> PROBLEM DETAILS
I need the lines below from the one with "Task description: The" down to the one with "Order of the" reproduced exactly, both ends included, and nothing else.

> Source records

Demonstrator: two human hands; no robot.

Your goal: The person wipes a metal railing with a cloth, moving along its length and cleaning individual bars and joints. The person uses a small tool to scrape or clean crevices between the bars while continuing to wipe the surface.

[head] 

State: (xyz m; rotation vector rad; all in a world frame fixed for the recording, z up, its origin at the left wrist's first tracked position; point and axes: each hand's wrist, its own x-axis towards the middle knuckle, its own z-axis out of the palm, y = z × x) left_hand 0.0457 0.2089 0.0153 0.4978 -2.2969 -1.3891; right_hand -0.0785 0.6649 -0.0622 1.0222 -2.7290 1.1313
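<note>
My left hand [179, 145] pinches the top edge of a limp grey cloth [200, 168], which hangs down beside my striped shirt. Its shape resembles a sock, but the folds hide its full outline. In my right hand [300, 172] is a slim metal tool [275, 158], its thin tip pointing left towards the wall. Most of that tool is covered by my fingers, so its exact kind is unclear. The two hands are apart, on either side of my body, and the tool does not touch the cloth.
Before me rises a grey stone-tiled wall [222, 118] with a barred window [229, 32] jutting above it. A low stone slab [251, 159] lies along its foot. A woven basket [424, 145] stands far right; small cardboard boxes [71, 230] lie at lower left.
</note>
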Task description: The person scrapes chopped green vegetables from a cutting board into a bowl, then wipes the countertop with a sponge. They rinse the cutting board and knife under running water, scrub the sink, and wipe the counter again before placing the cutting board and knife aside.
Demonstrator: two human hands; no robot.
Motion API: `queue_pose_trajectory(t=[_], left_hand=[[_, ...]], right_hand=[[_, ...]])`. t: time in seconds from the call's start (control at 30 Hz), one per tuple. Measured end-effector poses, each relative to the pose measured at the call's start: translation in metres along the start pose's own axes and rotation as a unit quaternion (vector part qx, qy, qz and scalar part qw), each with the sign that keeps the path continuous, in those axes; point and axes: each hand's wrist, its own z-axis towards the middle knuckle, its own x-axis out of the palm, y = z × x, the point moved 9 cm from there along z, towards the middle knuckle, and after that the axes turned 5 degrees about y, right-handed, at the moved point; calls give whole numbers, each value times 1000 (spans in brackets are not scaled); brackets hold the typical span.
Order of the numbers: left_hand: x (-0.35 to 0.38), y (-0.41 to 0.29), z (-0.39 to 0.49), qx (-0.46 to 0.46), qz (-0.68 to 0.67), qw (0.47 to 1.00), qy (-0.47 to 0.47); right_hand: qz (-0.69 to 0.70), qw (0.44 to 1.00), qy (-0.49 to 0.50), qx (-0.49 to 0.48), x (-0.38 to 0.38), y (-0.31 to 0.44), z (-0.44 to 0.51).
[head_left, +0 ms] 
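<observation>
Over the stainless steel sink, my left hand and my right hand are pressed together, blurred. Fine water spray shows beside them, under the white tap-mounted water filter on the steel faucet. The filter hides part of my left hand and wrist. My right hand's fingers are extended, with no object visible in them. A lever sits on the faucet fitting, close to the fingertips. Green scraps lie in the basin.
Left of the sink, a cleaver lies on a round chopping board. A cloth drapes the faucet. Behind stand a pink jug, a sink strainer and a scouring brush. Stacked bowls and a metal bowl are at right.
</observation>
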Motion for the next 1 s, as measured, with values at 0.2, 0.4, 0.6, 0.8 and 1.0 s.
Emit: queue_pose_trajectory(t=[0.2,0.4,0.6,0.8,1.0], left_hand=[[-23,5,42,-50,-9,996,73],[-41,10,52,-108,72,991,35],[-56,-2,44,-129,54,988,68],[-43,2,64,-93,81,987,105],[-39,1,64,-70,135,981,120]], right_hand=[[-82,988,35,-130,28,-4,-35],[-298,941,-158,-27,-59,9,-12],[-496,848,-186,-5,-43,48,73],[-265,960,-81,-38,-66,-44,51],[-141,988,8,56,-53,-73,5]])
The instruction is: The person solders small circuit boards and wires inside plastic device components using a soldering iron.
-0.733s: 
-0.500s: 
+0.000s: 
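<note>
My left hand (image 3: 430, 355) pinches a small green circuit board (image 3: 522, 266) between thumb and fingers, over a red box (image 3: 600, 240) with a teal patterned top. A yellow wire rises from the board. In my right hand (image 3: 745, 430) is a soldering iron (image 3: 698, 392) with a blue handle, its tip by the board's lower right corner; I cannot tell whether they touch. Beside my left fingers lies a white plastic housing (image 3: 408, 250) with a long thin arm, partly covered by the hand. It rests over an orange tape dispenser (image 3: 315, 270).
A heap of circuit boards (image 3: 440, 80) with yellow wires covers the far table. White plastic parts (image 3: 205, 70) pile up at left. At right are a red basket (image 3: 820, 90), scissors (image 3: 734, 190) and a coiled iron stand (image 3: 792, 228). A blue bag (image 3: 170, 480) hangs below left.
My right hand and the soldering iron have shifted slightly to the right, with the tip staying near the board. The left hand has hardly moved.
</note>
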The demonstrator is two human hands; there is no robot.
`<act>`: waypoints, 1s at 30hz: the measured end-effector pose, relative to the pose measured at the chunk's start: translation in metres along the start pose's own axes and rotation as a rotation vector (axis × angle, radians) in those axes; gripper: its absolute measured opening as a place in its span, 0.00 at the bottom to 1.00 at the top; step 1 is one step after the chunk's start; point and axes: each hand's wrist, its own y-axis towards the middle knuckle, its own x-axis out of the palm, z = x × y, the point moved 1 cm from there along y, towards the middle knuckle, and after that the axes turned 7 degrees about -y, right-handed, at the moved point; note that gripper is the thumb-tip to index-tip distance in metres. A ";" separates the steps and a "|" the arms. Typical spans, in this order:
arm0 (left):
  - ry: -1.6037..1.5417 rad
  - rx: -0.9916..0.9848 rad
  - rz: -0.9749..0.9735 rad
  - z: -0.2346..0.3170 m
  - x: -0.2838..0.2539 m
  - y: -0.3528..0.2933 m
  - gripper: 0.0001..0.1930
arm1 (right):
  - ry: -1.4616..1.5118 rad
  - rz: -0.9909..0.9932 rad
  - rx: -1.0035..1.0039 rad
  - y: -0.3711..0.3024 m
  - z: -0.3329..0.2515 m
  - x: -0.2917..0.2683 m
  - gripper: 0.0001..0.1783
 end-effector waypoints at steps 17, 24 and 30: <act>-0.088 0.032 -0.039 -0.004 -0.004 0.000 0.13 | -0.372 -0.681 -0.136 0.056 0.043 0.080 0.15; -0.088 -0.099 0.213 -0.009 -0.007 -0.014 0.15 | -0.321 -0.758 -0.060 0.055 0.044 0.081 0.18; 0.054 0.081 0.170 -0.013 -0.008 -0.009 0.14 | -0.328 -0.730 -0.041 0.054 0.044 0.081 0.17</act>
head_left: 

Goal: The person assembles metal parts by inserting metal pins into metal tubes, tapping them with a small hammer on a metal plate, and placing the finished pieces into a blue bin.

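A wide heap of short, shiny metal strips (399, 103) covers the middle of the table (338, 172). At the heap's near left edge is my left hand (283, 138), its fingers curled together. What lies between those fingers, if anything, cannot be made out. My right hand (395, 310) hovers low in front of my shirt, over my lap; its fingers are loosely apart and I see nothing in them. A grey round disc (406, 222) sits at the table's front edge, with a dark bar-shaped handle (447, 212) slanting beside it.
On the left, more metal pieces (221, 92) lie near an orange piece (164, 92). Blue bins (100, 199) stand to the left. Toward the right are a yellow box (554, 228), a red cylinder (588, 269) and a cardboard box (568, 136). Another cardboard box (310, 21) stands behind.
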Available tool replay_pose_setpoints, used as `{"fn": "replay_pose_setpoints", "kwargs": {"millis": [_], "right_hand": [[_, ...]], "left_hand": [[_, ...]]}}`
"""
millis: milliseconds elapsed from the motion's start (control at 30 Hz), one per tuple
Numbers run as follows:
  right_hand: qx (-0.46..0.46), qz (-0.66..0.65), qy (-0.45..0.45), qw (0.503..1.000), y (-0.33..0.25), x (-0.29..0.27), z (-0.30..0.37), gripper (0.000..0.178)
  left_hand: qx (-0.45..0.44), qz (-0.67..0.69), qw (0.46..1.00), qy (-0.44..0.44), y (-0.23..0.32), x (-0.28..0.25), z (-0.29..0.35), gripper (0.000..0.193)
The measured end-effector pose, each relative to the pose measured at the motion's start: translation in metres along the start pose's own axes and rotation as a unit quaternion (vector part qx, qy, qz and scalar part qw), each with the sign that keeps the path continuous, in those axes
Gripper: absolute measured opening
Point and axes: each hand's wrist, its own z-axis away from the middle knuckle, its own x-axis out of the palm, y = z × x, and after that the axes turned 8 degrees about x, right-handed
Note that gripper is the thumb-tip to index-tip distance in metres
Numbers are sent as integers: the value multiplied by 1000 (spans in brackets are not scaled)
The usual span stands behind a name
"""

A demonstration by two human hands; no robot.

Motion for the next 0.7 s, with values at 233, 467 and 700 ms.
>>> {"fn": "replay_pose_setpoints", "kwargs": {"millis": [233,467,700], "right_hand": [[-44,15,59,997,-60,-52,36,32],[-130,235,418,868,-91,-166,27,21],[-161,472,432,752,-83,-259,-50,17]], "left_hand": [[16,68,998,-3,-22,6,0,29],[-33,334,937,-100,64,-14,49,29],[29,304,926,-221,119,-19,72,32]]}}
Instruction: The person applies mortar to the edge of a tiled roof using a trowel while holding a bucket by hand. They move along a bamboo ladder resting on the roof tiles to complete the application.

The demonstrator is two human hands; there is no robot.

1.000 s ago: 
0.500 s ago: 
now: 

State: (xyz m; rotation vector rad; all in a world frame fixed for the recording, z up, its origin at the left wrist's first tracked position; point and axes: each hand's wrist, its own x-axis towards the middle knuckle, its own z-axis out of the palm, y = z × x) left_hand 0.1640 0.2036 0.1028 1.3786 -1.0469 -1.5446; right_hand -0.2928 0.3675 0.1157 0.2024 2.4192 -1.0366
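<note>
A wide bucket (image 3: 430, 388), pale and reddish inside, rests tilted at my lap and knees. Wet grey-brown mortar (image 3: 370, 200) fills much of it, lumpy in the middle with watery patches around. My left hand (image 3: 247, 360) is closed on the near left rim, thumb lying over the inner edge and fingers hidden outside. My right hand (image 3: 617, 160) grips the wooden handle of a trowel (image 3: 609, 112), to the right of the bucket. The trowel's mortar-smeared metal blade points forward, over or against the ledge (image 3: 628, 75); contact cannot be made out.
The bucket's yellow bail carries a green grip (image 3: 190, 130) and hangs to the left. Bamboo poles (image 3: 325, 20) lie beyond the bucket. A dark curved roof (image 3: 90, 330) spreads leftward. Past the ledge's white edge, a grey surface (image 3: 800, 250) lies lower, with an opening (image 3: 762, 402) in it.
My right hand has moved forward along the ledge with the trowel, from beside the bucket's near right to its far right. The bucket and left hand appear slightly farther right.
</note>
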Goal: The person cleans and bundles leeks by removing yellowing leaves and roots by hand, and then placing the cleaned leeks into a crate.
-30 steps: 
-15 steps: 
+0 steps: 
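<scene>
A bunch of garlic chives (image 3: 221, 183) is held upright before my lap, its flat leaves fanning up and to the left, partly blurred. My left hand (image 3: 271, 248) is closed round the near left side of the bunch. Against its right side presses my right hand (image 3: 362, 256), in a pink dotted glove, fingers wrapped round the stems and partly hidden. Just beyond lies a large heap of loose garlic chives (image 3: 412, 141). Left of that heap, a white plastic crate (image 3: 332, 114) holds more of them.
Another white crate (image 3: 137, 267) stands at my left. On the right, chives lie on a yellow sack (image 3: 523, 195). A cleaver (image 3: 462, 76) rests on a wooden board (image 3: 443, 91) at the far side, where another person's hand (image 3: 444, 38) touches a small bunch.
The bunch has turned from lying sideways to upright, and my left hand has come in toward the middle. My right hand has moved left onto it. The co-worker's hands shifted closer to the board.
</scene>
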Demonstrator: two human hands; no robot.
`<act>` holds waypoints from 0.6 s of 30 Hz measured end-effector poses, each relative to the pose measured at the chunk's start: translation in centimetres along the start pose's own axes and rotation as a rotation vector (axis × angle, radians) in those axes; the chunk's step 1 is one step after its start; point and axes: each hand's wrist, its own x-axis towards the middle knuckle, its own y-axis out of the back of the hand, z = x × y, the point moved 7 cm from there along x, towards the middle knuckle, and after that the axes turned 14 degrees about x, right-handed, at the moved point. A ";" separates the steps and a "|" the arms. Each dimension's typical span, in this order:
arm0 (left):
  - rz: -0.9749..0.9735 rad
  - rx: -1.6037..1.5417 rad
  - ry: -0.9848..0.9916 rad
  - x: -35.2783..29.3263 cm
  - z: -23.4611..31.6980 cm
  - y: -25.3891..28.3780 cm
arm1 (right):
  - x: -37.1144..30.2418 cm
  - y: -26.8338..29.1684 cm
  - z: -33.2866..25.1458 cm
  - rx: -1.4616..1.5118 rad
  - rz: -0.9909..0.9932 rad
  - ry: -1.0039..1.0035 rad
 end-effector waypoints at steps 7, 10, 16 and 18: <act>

> RESPONSE AREA
Task description: The person scrapes chopped green vegetables from a cutting board into a bowl, then wipes the countertop with a sponge. They rinse the cutting board and knife under running water, scrub the sink, and wipe the counter again before placing the cutting board and knife aside.
Demonstrator: two human hands; no robot.
Motion API: `queue_pose_trajectory(t=[_], left_hand=[[_, ...]], right_hand=[[_, ...]])`. t: time in seconds from the call's start (control at 30 Hz), one per tuple. Measured end-effector poses, each relative to the pose measured at the call's start: translation in metres along the start pose's own axes and rotation as a unit quaternion (vector part qx, qy, qz and scalar part qw), each with the sign that keeps the path continuous, in those axes; point and axes: each hand's wrist, its own z-axis towards the middle knuckle, its own x-axis out of the palm, y = z × x, the point moved 9 cm from there along z, towards the middle knuckle, and after that the axes turned 5 degrees about y, right-handed, at the moved point; calls give whole numbers, each value times 1000 (spans in brackets are not scaled); brackets hold the typical span.
Order of the numbers: left_hand: x (-0.35 to 0.38), y (-0.41 to 0.29), z (-0.39 to 0.49), qx (-0.46 to 0.46), qz (-0.68 to 0.67), qw (0.47 to 1.00), qy (-0.47 to 0.47); right_hand: qz (-0.69 to 0.70), qw (0.44 to 1.00), qy (-0.49 to 0.50), qx (-0.49 to 0.48), x (-0.38 to 0.38), y (-0.31 to 0.44), z (-0.44 to 0.51).

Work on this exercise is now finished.